The news certainly represents a milestone, especially when you consider that Cymer honcho Bob Akins almost started up a fast-food restaurant instead of Cymer many years ago (a tidbit revealed during an industry trivia quiz at last week's ISS banquet.)
But the announcement also piqued my curiosity about certain specifics of the story not mentioned in the press release. The PR mentioned that the XLA 300 source had already shipped and that it will be integrated with Nikon's newest immersion-litho platform, the S610C. Although my contacts inside and outside the two companies could not confirm which customer the scanner will be going to, I did find out that it is an Asian chipmaker. I also confirmed that all Nikon immersion tools are coupled with Cymer sources.

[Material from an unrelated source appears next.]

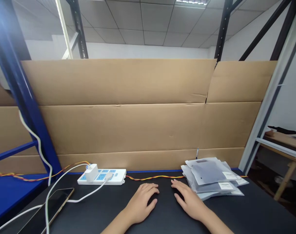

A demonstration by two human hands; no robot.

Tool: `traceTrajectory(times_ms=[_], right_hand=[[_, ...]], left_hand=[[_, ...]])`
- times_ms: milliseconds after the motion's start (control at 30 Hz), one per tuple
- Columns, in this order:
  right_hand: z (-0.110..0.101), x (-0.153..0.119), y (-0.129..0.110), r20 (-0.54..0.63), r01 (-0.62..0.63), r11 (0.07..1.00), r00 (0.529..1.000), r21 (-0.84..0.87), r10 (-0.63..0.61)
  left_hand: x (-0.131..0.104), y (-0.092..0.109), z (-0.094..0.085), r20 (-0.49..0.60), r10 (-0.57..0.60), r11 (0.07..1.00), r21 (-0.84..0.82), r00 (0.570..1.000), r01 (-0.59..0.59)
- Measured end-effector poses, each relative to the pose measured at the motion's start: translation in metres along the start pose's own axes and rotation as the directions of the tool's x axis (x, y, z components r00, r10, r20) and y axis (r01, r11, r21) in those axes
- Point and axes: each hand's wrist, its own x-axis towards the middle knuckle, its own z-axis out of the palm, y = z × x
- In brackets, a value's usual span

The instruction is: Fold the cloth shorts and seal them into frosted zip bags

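Observation:
My left hand (141,203) rests palm down on the black tabletop (162,216), its fingers loosely spread and nothing held. To its right, my right hand (190,200) lies on the same surface, thumb apart from the fingers, also holding nothing. A gap of bare tabletop separates the two. Just beyond and right of my right hand sits a stack of grey plastic packets (208,175) with white labels. A white power strip (116,177) lies to the left beyond my left hand, with a plug and a white adapter in it.
A dark phone (50,209) lies at the left under white cables (86,195). Red and yellow wires (152,177) run along the back edge. Cardboard panels (128,126) stand behind, between a blue post (28,94) and a grey post (267,107).

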Motion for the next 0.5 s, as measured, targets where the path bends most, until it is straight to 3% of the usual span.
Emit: traceTrajectory(times_ms=[500], right_hand=[[-0.0045,-0.0028,-0.0078,-0.003,0.029,0.999,1.0,0.016,-0.029]], left_hand=[[-0.0005,-0.0018,0.0012,-0.012,0.013,1.0,-0.009,1.0,-0.013]])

The Nikon tool incorporating the 1000th source has been completed but not shipped to the customer yet, who is doing some work at a Nikon site, according to one source. That tool will ship by early February at the latest. Nikon has a slew of S610Cs scheduled to ship throughout the year, with 20 in backlog based on booked orders or firm commitments from customers in Japan, Korea, Taiwan, Europe, and the United States. Powerchip is one of those customers, since that sale was made public recently. Nikon has already shipped between 10 and 15 of its earlier-generation S609B immersion systems as well.
Nikon's Kumagaya factory is running at what my source calls "full capacity." The company has forecasted around 170 systems being turned out in fiscal 2007. Immersion tools evidently take up more space on the factory floor and have longer lead times (9--12 months versus 6 months) than their dry ArF counterparts.
The intense competition between Nikon and ASML to secure the immersion-litho high ground, with Canon saying it may yet weigh in, remains an intriguing matchup as well as providing key plot elements to one of the semiconductor manufacturing industry's most compelling technological story lines. No matter which competitor gets an edge, Cymer is sitting pretty, supplying all the scanner players from its perch as the overwhelming leader in the DUV laser-light-source space.